▸ **To do**:
Every line of the material must be reproduced exactly.

====

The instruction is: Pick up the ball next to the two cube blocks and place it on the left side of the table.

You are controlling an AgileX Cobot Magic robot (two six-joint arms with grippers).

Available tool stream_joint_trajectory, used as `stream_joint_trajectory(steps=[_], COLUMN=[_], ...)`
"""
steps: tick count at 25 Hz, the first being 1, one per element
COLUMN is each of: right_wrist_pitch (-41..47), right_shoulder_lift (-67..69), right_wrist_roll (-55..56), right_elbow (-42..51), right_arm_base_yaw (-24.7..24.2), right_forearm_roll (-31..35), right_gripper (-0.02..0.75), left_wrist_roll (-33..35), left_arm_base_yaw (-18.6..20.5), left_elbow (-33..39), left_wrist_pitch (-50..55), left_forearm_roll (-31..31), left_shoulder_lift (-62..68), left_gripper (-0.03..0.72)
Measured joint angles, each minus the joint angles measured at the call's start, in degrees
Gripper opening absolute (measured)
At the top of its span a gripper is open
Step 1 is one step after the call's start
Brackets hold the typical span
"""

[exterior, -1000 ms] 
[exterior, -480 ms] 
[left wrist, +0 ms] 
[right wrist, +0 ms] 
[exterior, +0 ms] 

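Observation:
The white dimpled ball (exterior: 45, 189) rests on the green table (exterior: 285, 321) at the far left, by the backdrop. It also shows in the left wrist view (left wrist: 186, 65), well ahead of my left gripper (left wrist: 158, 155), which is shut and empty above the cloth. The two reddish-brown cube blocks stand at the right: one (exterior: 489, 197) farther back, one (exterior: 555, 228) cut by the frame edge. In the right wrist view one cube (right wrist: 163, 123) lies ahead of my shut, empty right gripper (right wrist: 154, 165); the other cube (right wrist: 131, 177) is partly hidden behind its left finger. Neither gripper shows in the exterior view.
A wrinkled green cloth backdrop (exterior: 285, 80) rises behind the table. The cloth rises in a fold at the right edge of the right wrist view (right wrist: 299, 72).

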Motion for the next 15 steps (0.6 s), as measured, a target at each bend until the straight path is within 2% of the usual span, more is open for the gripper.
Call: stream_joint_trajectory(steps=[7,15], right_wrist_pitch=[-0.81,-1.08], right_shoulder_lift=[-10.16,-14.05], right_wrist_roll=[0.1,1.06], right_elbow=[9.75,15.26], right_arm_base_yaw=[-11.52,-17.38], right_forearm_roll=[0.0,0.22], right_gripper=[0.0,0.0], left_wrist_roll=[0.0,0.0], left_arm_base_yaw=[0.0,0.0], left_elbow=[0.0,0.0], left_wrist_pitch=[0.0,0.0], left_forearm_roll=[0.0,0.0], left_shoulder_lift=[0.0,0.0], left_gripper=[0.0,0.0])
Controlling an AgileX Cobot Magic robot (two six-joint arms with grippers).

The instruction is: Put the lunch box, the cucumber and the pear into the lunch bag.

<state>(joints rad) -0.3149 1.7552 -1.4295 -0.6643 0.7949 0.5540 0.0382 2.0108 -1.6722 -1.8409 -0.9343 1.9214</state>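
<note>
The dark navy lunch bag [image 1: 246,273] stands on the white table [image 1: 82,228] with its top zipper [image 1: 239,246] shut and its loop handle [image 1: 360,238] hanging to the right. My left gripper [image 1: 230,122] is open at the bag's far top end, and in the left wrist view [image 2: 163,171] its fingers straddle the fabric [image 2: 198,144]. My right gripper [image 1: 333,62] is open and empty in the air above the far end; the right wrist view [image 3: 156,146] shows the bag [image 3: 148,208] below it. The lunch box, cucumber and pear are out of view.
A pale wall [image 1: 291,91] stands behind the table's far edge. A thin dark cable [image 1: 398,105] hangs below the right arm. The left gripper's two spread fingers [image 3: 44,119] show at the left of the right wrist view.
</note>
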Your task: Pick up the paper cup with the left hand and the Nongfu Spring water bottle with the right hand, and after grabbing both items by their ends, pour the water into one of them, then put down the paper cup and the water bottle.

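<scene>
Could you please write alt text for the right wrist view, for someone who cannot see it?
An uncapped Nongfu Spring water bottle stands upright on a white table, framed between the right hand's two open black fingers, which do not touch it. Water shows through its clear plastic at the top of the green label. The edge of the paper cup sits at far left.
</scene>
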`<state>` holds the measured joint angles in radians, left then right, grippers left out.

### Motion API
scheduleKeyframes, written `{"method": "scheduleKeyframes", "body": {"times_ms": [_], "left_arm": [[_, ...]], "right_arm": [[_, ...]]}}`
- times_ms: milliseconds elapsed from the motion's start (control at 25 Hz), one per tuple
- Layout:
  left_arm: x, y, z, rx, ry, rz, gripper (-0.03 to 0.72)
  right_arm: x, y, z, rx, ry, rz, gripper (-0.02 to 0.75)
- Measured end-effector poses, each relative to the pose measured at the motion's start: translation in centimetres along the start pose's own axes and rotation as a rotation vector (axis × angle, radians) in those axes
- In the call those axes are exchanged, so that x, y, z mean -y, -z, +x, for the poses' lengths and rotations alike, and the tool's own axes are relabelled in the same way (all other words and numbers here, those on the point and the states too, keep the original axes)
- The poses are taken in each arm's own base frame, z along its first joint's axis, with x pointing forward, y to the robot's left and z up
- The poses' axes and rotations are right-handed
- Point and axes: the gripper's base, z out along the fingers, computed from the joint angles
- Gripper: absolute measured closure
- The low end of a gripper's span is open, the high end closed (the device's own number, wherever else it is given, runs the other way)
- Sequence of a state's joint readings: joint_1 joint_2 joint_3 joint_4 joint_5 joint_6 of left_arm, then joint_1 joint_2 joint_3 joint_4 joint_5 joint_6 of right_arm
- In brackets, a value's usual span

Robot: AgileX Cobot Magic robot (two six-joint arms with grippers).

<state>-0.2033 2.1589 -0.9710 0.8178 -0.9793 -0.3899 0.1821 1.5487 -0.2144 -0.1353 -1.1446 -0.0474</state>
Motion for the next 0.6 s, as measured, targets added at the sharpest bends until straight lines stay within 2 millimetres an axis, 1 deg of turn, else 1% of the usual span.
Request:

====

▸ **Answer space**:
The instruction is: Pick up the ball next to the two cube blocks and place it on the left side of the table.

You are controlling an AgileX Cobot Magic robot (two six-joint arms with grippers).

Available tool stream_joint_trajectory, used as `stream_joint_trajectory(steps=[_], COLUMN=[_], ...)`
"""
steps: tick count at 25 Hz, the first being 1, one per element
COLUMN is each of: right_wrist_pitch (-41..47), right_shoulder_lift (-67..69), right_wrist_roll (-55..56), right_elbow (-42..51), right_arm_base_yaw (-24.7..24.2), right_forearm_roll (-31..35), right_gripper (-0.02..0.75), left_wrist_roll (-33..35), left_arm_base_yaw (-18.6..20.5), left_elbow (-33..39), left_wrist_pitch (-50..55), left_forearm_roll (-31..31), left_shoulder_lift (-62..68), left_gripper (-0.03..0.72)
Measured joint angles, each minus the joint angles measured at the call's start, in degrees
Gripper opening absolute (measured)
At the top of its span a gripper is open
Step 1 is one step after the call's start
Brackets hold the typical span
"""

[exterior, -1000 ms] 
[exterior, -480 ms] 
[left wrist, +0 ms] 
[right wrist, +0 ms] 
[exterior, +0 ms] 

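Observation:
The white dimpled ball (exterior: 45, 189) rests on the green table (exterior: 285, 321) at the far left, by the backdrop. It also shows in the left wrist view (left wrist: 186, 65), well ahead of my left gripper (left wrist: 158, 155), which is shut and empty above the cloth. The two reddish-brown cube blocks stand at the right: one (exterior: 489, 197) farther back, one (exterior: 555, 228) cut by the frame edge. In the right wrist view one cube (right wrist: 163, 123) lies ahead of my shut, empty right gripper (right wrist: 154, 165); the other cube (right wrist: 131, 177) is partly hidden behind its left finger. Neither gripper shows in the exterior view.
A wrinkled green cloth backdrop (exterior: 285, 80) rises behind the table. The cloth rises in a fold at the right edge of the right wrist view (right wrist: 299, 72).
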
Motion for the next 15 steps (0.6 s), as measured, a target at each bend until the straight path is within 2% of the usual span, more is open for the gripper.
Call: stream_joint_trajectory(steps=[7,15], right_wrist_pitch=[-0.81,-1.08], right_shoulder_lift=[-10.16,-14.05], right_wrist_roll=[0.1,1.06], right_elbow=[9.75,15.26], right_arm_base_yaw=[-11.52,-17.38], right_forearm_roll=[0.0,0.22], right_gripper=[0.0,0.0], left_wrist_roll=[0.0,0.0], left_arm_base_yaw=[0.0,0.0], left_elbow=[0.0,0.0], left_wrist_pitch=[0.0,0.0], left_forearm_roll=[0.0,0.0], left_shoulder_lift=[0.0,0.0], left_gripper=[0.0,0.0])
Controlling an AgileX Cobot Magic robot (two six-joint arms with grippers).

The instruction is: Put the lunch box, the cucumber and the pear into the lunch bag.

<state>(joints rad) -0.3149 1.7552 -1.4295 -0.6643 0.7949 0.5540 0.0382 2.0108 -1.6722 -1.8409 -0.9343 1.9214</state>
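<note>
The dark navy lunch bag [image 1: 246,273] stands on the white table [image 1: 82,228] with its top zipper [image 1: 239,246] shut and its loop handle [image 1: 360,238] hanging to the right. My left gripper [image 1: 230,122] is open at the bag's far top end, and in the left wrist view [image 2: 163,171] its fingers straddle the fabric [image 2: 198,144]. My right gripper [image 1: 333,62] is open and empty in the air above the far end; the right wrist view [image 3: 156,146] shows the bag [image 3: 148,208] below it. The lunch box, cucumber and pear are out of view.
A pale wall [image 1: 291,91] stands behind the table's far edge. A thin dark cable [image 1: 398,105] hangs below the right arm. The left gripper's two spread fingers [image 3: 44,119] show at the left of the right wrist view.
</note>
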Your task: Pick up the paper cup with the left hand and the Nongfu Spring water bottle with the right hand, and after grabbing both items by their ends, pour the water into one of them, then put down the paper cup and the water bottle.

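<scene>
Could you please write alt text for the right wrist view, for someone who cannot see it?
An uncapped Nongfu Spring water bottle stands upright on a white table, framed between the right hand's two open black fingers, which do not touch it. Water shows through its clear plastic at the top of the green label. The edge of the paper cup sits at far left.
</scene>
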`<state>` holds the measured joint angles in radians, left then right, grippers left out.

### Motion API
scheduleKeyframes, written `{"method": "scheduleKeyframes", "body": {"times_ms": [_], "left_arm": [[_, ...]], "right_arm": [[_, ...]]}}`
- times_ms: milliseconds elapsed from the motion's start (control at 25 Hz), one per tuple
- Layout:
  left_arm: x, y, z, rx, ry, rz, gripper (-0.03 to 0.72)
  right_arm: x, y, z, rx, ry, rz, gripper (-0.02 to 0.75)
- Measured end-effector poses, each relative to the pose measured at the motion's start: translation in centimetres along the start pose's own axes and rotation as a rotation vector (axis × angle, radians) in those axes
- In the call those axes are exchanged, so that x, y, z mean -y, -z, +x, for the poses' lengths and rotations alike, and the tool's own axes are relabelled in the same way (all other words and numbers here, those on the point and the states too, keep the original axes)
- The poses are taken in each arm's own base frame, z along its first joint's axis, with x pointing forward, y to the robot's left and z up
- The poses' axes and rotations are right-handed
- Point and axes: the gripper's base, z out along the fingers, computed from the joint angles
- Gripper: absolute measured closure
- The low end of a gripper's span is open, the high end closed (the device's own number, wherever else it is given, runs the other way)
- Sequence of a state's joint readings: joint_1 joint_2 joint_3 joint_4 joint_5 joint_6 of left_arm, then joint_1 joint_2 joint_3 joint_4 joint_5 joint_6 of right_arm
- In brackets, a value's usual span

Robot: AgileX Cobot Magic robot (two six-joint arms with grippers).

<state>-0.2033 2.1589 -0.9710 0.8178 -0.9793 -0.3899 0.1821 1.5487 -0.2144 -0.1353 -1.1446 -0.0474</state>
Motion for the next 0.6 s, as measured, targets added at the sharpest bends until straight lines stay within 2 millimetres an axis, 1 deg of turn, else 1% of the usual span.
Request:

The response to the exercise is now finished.